[Mailman-Developers] The Hylton Archiver Band-aid

Barry A. Warsaw bwarsaw@cnri.reston.va.us (Barry A. Warsaw)
Sat, 21 Aug 1999 01:50:21 -0400 (EDT)


I've just checked in a slew of changes affecting the archiver,
hopefully fixing the more serious of the nasty performance problems
we've been seeing.  Jeremy Hylton deserves a lot of credit for his
excellent analysis and patching of the code.  He called his changes "a 
band-aid" because it's clear the archiver could still use more
improvement, and in fact should go through a simplification and
partial rewrite.  We don't have the time for that now, so we'll go
with the Hylton Band-aid for now.

I hope I can accurately outline the changes, but it's late and I'm
tired so I might miss something.  Please check the CVS log messages
for details.  I really hope some of you adventurous types will try
running with these new changes.  I intend to put them up on python.org
(perhaps this weekend, or Monday) to see if it fixes the performance
problems I've been seeing there.

First of all, Jeremy noticed that the way the archiver's .txt.gz file
is created is very inefficient.  It essentially reads the .txt and
uses Python's gzip module to write the .txt.gz file -- for /every/
message that gets posted!  This is a lot of work for not much
benefit.  So the first change is that the .gz file is not created by
default (see mm_cfg.GZIP_ARCHIVE_TXT_FILES).  We need to work in a
crontab entry that gzip's the file nightly.  Yes this means that the
.txt.gz file will lag behind the on-line archive, but that should be a 
worthwhile tradeoff for better performance.
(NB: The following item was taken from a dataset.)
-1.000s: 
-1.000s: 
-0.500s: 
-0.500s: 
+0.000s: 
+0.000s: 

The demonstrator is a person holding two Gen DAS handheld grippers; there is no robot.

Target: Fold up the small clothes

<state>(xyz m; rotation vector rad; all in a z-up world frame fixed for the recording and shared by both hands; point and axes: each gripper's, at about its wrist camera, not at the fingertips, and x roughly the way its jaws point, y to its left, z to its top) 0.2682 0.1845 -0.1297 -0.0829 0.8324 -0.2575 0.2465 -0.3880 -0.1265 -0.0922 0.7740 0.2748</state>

Jeremy also changed the DumbBTree implementation so that the keys are
not sorted until some client starts to iterate through the data
structure.  This saves work when adding the initial elements.
Remember a while back I added a clear() method to do a bulk clear of
the items and this saved a lot of work.

Finally, Jeremy made some observations about the cache in the
HyperDatabase.  He says that since it traverses the elements in linear 
order, the lack of locality of reference means that evicting items
from the cache doesn't really help, and in fact might hurt
performance.  So we now keep all the items in the cache (trade space
for time).  It might be worthwhile to get rid of the cache altogether, 
although it does serve a useful purpose currently.  The DumbBTree is
essentially a dictionary of pickles, and this whole structure is then
marshaled.  The cache keeps a hold of the unpickled objects.  It might 
make sense then to make the DumbBTree a simple dictionary and just
pickle it directly.  Then the cache wouldn't be needed.

Jeremy has some other ideas about how to improve the archiver.  I'm
way too tired to outline them here.  Jeremy will be out of the office
for a week, so hopefully he'll be able to restore enough state when he 
gets back to post his ideas.

G'night, :)
-Barry